Speechless in the face of my impeccable argument, he stares at me, slack-jawed.
“Are you two going to kiss?” Wilma—Harry’s on-again, off-again girlfriend—asks from three seats down, drawing my horror.
“Kiss?” I ask, nose scrunched in a firm absolutely not. Not for all the butterflies in the world. “Why would we do that?”
“Because he’s quite literally just swept you off your feet?” she asks in return, flicking a hand out to reference me lying in Fox’s arms. “In the movies, they kiss after that.”
I blink. “That was attempted murder,” I inform her. “Not a sweet gesture of love. And, also, this isn’t a movie.”
She pouts.
“It may not be a movie, but it sure is a show,” Harry mutters, eyeing Fox’s hold on me.
I… have no response for that. He’s kind of right, the nut.
“So you’re not going to kiss?” Wilma asks.
“Not today,” Fox answers, finding his voice in the most insane way.
My eyes, wide as saucers, meet his resigned ones. “Stay off the bar, kit. It’s a health code violation.” He pauses, and his Adam’s apple bobs. “Just keep your feet on the ground and your hands moving. I don’t care if you gab, but do it while you fill orders. From the floor.”
“That would be a lot easier if I were, say, on the floor.”
He starts, then grunts, then sets me on my feet. His hands hesitate over my waist, but vanish when it becomes clear that I, a grown woman, can stand all by myself, exactly as he told his brother I could.
“I really would’ve liked a kiss…” Wilma mumbles.
“I could kiss you, darlin’,” Harry offers.
She considers his offer for several long moments, then shrugs. “Sure. I got nothin’ better to do.”
“I told you guys,” Fox rumbles before they can move nary an inch. “If you make out at this bar one more time, you’re getting banned for life. Take it home.”
Wilma’s eyes roll, and mine do, too. “You’re such a spoilsport.
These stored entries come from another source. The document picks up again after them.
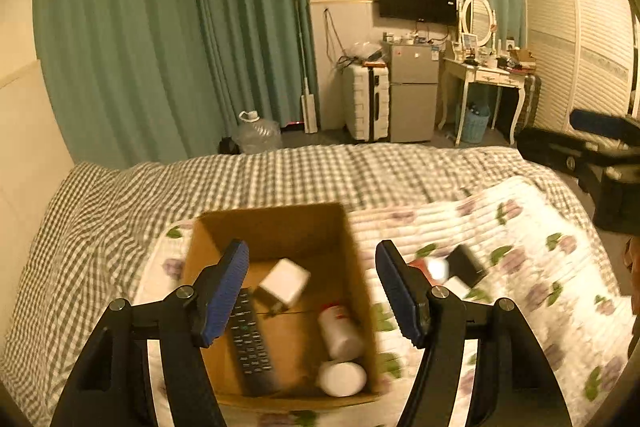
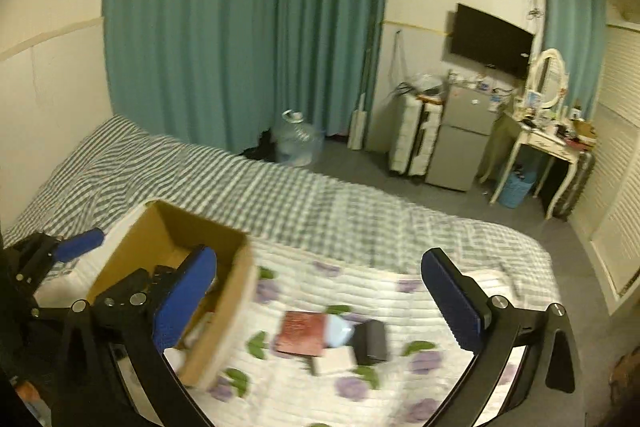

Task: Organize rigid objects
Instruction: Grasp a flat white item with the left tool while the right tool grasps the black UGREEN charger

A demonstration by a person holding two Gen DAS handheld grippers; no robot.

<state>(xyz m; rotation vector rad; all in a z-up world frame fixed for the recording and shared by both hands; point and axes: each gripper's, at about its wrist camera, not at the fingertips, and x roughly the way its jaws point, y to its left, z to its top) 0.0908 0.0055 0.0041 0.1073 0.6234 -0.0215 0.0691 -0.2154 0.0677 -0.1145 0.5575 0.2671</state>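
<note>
An open cardboard box stands on the floral quilt. It holds a black remote, a tilted white charger cube, a white bottle and a white round container. My left gripper hovers over the box, open, with nothing between its pads. My right gripper is open wide and empty above the quilt, right of the box. Below it lie a red-brown booklet, a pale blue item, a black box and a flat white box.
A grey checked sheet covers the bed, which meets the wall on the left. Past the foot of the bed are green curtains, a water jug, a white suitcase, a small fridge and a dressing table.
</note>
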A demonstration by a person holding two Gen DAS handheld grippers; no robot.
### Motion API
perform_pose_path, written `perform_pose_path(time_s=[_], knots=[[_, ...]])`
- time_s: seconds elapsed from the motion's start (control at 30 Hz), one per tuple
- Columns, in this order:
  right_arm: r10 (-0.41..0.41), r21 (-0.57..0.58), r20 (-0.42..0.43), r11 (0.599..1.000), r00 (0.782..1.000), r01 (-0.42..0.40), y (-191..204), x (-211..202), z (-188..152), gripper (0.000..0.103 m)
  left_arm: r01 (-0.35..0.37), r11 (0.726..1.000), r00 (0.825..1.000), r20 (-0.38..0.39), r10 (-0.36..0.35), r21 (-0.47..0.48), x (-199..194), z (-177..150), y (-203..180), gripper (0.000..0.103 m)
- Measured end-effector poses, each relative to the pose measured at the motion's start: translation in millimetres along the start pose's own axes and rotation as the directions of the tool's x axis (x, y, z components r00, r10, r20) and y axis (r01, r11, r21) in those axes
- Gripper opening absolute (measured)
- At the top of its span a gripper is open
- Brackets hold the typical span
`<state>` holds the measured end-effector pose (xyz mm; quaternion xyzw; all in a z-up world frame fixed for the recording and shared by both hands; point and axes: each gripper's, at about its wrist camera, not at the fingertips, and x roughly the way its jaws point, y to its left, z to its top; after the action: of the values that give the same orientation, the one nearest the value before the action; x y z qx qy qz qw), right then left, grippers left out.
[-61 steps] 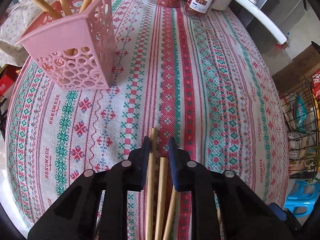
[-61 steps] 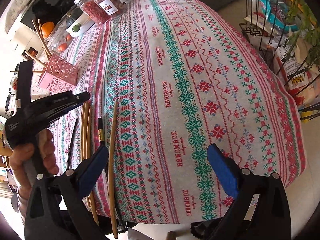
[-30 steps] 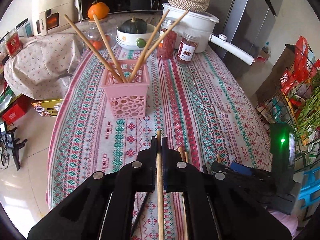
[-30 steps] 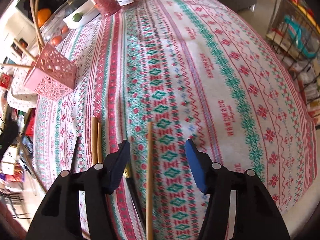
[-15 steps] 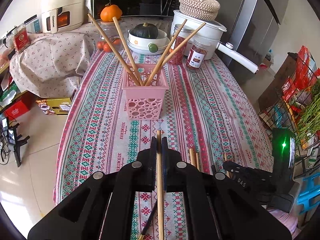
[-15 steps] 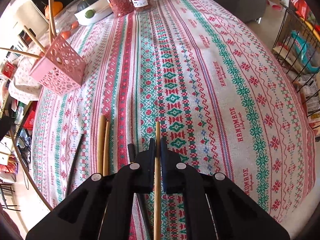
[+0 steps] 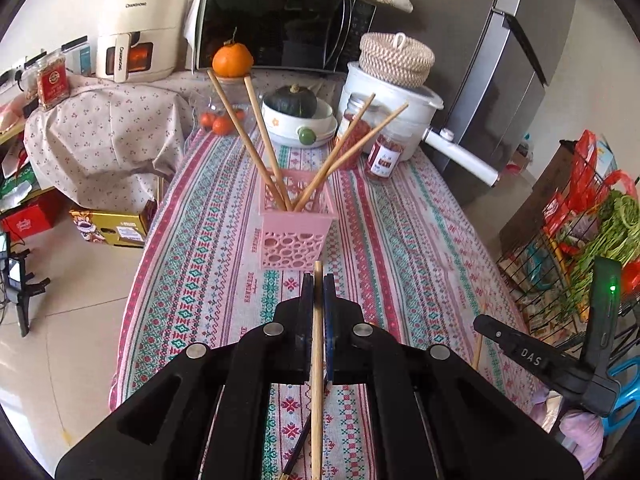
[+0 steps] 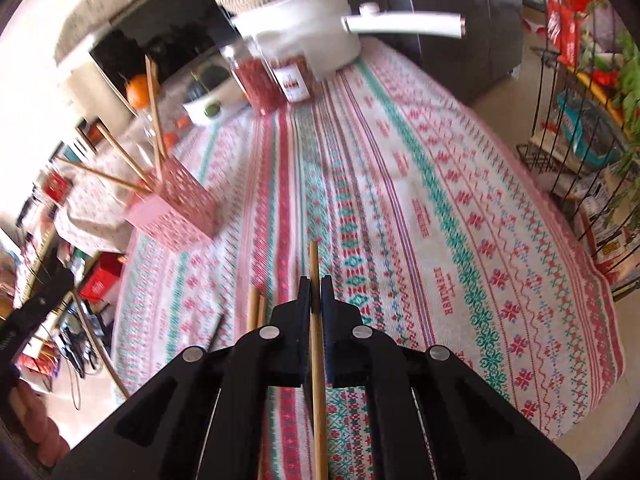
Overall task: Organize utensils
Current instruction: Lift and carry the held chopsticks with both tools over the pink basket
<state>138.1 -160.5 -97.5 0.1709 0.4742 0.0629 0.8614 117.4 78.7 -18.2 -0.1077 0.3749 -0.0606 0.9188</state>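
Note:
My left gripper (image 7: 318, 280) is shut on a wooden chopstick (image 7: 317, 360) that runs back between the jaws, tip just short of the pink perforated holder (image 7: 294, 236). Several wooden chopsticks (image 7: 256, 148) lean out of that holder. My right gripper (image 8: 315, 282) is shut on another wooden chopstick (image 8: 314, 264), lifted above the patterned tablecloth (image 8: 440, 200). Two more wooden chopsticks (image 8: 254, 308) and a dark one (image 8: 216, 330) lie on the cloth to its left. The holder (image 8: 176, 212) stands far left in the right wrist view. The right gripper's body (image 7: 532, 356) shows at the left view's right edge.
At the table's far end stand a white pot (image 7: 392, 108) with a long handle, two jars (image 7: 386, 156) of red contents, a bowl with a squash (image 7: 298, 118) and small oranges. A wire rack (image 7: 576, 248) of groceries stands to the right. A cloth-covered heap (image 7: 104, 140) lies left.
The right gripper closed on a chopstick that lay between its open jaws and lifted it off the cloth. The left gripper, holding its chopstick, rose and drew back, so the holder looks farther.

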Motion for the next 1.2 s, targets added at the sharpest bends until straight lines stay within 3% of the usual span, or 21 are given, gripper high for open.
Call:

Let the young people live!”
He grunts. “Home.”
Wilma and Harry obey, abandoning their drinks to stumble out of Blackwood Brew after Harry tucks a tear-jerking wad of bills into my special tip jar. I yell my appreciation as he walks off, hands going places on Wilma no public setting could possibly approve of, but she clearly does.
“I need bleach,” Fox mutters.
I concur. Love Harry. Love Wilma. Do not love watching Harry and Wilma when they get in a mood. Even if I do support a young quasi-couple’s right to… um… not-quite-groping in public. Just… other publics. Far away from the public that I reside in at any given moment.
Still.
“I think he just paid for half my repairs,” I say. “We can probably cut him some slack on the public displays of… whatever. He’s done his contribution to the general well-being of the population, and now he is off to reap his good karma.”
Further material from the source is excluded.